Audio-visual (AV) learning is defined by delivering and applying instructional content that includes both sound and visual information. The natural relationship between visual observations and their accompanying sounds has shown strong self-supervision signals for learning video representations. That is why the massive amount of online videos has become a valuable source for self-supervised learning among research communities.
However, due to overdubbed audio, online videos frequently provide imperfectly aligned audio-visual signals. Therefore, the models trained on uncurated films have been shown to develop poorer representations as a result of the misalignment difficulties. The existing techniques typically rely on manually curated datasets with a predetermined taxonomy of semantic ideas, where the audio-visual connection is highly likely.
To overcome this gap, researchers from Seoul National University, NVIDIA and Microsoft have released an automatic dataset curation pipeline and a large video dataset for self-supervised audio-visual learning, termed ACAV100M (automatically curated audio-visual dataset). The dataset is made up of a massive number of uncurated web videos. The researchers took 140 million full-length videos and reduced them to 100 million segments with the best audio-visual correspondence.
The researchers designed the data collection procedure as a constrained optimization problem. They aimed at finding a subset that maximizes the total mutual information between the audio and visual channels in the videos. Mutual information (MI) measures how much knowing one variable reduces uncertainty about the other. As a result, a subset with the highest MI is likely to contain a large number of videos with audio-visual connections. Therefore, this method offers an excellent dataset for self-supervised learning.

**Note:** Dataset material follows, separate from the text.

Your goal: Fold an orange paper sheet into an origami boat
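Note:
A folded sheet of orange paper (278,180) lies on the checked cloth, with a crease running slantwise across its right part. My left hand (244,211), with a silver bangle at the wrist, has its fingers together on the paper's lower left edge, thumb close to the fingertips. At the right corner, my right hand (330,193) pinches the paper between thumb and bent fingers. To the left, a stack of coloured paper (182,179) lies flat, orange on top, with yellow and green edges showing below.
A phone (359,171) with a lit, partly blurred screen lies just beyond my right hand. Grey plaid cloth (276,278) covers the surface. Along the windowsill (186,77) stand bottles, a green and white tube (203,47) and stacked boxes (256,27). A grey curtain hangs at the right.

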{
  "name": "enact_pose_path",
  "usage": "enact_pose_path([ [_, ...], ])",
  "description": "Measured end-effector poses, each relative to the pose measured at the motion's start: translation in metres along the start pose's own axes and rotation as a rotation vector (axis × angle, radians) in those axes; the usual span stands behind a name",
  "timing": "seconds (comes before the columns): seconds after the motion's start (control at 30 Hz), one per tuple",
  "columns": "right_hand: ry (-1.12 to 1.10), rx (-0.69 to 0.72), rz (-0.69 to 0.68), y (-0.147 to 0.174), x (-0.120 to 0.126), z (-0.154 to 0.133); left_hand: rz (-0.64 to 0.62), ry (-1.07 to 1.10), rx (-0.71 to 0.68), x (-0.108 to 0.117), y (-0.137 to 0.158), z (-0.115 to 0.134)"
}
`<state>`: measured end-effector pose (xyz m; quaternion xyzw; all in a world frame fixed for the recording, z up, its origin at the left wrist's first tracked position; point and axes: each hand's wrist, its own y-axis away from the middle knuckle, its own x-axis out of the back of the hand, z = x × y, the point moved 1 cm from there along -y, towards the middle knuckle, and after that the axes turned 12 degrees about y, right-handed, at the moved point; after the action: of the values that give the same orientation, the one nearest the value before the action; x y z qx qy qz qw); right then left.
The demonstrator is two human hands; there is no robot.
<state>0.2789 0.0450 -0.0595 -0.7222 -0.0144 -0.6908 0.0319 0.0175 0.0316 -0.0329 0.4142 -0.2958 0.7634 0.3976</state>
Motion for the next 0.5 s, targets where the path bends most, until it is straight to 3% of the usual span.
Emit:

It is possible to assess audio-visual MI for each video separately and generate a selection that delivers the maximum MI. However, due to mismatched audio-visual inputs, models trained on uncurated videos have suboptimal representations. Rather than measuring MI at the instance level, the team uses a set-based MI estimate. This method quantifies the information shared by two dataset clustering assignments.
The researchers cluster the videos according to audio and visual signals and then calculate the MI using a contingency table that encodes the overlap between the audio and visual clusters. The findings show that this set-based approach is more resistant to real-world noise, allowing it to produce datasets with better audio-visual correspondence compared to instance-based MI estimates.
The researchers compare their dataset to video datasets extensively utilized in self-supervised learning to assess its efficiency in self-supervised audio-visual learning. For this, they use contrastive learning to pre-train identical models on various datasets and the conventional benchmarks to complete linear evaluation. According to the findings, the models pre-trained on the datasets outperforms models pre-trained on existing datasets that require human annotation or manual verification. This demonstrates that the datasets generated by the proposed method provide audio-visual correspondence required for self-supervised methods.